*Aim of the task*:
Print the listing in full, keeping every line exactly as it is.
═════ Task data ═════
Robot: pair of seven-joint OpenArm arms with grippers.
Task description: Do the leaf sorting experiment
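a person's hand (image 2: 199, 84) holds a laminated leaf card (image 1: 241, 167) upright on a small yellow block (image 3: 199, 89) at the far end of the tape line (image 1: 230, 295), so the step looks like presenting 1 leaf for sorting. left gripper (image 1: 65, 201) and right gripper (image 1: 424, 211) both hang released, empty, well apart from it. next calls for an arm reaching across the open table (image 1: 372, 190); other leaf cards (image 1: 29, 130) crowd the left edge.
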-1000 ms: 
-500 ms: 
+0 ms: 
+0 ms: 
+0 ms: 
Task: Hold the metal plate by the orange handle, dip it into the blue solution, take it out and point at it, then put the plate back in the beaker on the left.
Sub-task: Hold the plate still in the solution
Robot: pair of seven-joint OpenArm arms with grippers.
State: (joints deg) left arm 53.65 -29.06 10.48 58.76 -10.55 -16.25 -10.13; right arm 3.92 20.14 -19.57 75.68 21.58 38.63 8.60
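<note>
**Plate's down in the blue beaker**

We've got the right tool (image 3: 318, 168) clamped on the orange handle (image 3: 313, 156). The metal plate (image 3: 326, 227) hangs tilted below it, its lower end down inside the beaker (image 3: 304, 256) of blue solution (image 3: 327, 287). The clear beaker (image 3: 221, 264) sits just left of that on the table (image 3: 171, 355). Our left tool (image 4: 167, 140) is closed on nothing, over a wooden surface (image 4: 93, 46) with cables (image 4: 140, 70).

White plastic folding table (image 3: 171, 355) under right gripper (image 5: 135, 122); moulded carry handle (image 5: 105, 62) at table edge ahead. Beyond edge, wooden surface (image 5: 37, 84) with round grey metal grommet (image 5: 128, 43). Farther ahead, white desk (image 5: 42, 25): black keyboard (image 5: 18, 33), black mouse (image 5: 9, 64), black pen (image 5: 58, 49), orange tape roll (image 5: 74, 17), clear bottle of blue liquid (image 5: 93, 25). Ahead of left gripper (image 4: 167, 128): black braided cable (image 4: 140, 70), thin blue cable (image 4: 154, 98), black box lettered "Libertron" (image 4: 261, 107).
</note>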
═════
*Your response*:
Robot: pair of seven-joint OpenArm arms with grippers.
Task description: Do the leaf sorting experiment
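a person's hand (image 2: 199, 84) holds a laminated leaf card (image 1: 241, 167) upright on a small yellow block (image 3: 199, 89) at the far end of the tape line (image 1: 230, 295), so the step looks like presenting 1 leaf for sorting. left gripper (image 1: 65, 201) and right gripper (image 1: 424, 211) both hang released, empty, well apart from it. next calls for an arm reaching across the open table (image 1: 372, 190); other leaf cards (image 1: 29, 130) crowd the left edge.
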-1000 ms: 
-500 ms: 
+0 ms: 
+0 ms: 
+0 ms: 
Task: Hold the metal plate by the orange handle, dip it into the blue solution, take it out and point at it, then put the plate back in the beaker on the left.
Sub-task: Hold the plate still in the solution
Robot: pair of seven-joint OpenArm arms with grippers.
State: (joints deg) left arm 53.65 -29.06 10.48 58.76 -10.55 -16.25 -10.13; right arm 3.92 20.14 -19.57 75.68 21.58 38.63 8.60
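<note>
**Plate's down in the blue beaker**

We've got the right tool (image 3: 318, 168) clamped on the orange handle (image 3: 313, 156). The metal plate (image 3: 326, 227) hangs tilted below it, its lower end down inside the beaker (image 3: 304, 256) of blue solution (image 3: 327, 287). The clear beaker (image 3: 221, 264) sits just left of that on the table (image 3: 171, 355). Our left tool (image 4: 167, 140) is closed on nothing, over a wooden surface (image 4: 93, 46) with cables (image 4: 140, 70).

White plastic folding table (image 3: 171, 355) under right gripper (image 5: 135, 122); moulded carry handle (image 5: 105, 62) at table edge ahead. Beyond edge, wooden surface (image 5: 37, 84) with round grey metal grommet (image 5: 128, 43). Farther ahead, white desk (image 5: 42, 25): black keyboard (image 5: 18, 33), black mouse (image 5: 9, 64), black pen (image 5: 58, 49), orange tape roll (image 5: 74, 17), clear bottle of blue liquid (image 5: 93, 25). Ahead of left gripper (image 4: 167, 128): black braided cable (image 4: 140, 70), thin blue cable (image 4: 154, 98), black box lettered "Libertron" (image 4: 261, 107).
</note>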

This answer is complete.